The World Bank has developed a collection of resources to provide capacity-building to emerging and developing economies on assessing and managing their fiscal risks. An extensive program of on- and off-site technical assistance, in-person and virtual workshops, knowledge products, and analytical tools help deliver these advisory services. These resources are grounded in the following pillars:
- Fiscal Risk Assessment (FRA): FRA is a framework to identify and assess the fiscal risks to which a country is exposed. This is a diagnostic tool to identify direct and contingent liabilities and map them into a fiscal risk matrix. Such mapping helps countries capture the big picture and develop a broad understanding of their exposure to fiscal risks. The FRA framework also assists the prioritization of risks by quantitative and qualitative assessment where possible, considering likelihood and impact. Ultimately, FRA findings allow for customized reform actions around building blocks (e.g., governance arrangements, coordination among government policies) and developing strategies to monitor and mitigate specific fiscal risks. Based on these strategies, countries can develop various policy measures that take into account the direct, contingent, explicit, and implicit nature of the exposure (e.g., whether to issue guarantees to state-owned enterprises instead of being exposed to the implicit contingent liabilities from them).
- Technical assistance tailored to individual fiscal risks: For each fiscal risk arising from debt-related liability, risk-management strategies are developed to implement tools to mitigate and monitor risks. Such tools help to raise awareness about risks (e.g., risk disclosure and accounting); mitigate risks (e.g., through financial hedges, and insurance); and increase preparedness in case risks materialize (e.g., through fee revenues; contingency funds; and budgeting). The set of analytical tools used to monitor these risks includes:
A Framework for Managing Government Guarantees, which helps governments develop sound governance arrangements, establish the institutional and technical setup to evaluate the contingent liabilities from guarantees, and build tools to manage and monitor credit risk arising from guarantees. This framework and accompanying analytical tools also help address the implicit risks from state-owned enterprises (SOEs), public corporations, and subnational entities.

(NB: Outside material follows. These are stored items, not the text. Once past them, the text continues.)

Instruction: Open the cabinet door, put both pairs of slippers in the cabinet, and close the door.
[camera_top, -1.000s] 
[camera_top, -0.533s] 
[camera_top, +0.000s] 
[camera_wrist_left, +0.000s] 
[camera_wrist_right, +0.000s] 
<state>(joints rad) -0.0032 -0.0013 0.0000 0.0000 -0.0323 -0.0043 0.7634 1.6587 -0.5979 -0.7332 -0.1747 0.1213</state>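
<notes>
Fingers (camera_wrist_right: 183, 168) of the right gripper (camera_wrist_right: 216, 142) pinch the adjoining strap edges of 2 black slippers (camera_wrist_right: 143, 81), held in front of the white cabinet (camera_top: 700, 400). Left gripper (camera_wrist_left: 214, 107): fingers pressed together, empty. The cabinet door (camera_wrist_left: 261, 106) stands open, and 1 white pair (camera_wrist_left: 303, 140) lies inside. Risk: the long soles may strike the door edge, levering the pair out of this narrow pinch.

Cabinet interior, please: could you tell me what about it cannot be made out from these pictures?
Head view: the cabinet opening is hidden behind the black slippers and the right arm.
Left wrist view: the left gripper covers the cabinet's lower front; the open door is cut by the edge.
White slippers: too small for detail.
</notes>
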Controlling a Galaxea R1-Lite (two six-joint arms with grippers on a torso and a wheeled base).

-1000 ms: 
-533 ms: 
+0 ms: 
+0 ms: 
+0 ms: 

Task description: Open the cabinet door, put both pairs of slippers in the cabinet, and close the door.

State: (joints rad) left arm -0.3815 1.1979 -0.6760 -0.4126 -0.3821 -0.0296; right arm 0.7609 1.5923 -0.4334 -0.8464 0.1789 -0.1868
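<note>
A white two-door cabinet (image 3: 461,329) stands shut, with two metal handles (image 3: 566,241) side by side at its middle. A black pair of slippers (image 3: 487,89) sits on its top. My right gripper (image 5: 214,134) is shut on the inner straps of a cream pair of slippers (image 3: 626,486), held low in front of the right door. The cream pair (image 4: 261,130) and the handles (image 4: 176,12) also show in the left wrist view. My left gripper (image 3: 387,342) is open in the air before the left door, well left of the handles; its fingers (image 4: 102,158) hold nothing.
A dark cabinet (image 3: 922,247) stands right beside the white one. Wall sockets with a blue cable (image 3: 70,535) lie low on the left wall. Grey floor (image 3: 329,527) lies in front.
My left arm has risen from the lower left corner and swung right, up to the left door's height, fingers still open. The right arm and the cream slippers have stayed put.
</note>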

The Credit Rating Stylized Analytical Tool supports the evaluation of the credit risk that accrues to a central government when a public corporation’s non-performance of its financial obligations results in a cost to that government. The tool and the accompanying guidance note help the user undertake fundamental risk analysis of public corporations.
The Public-Private Partnerships Fiscal Risk Assessment (PFRAM) Model, developed by the IMF and the World Bank Group, is an analytical tool to assess fiscal costs and risks arising from public-private partnership (PPP) projects. It is designed to assist governments in assessing fiscal implications of PPPs, as well as in managing these projects in a proactive manner. PFRAM has been used by the World Bank's infrastructure and macroeconomics teams to advise governments on the medium- to long-term fiscal implications of PPPs and can be used for an individual project or a set of projects.
A stochastic fiscal sustainability assessment, which incorporates the effects of uncertainty into the standard debt sustainability analysis and aggregates the fiscal risks in a probabilistic and endogenous analytical framework.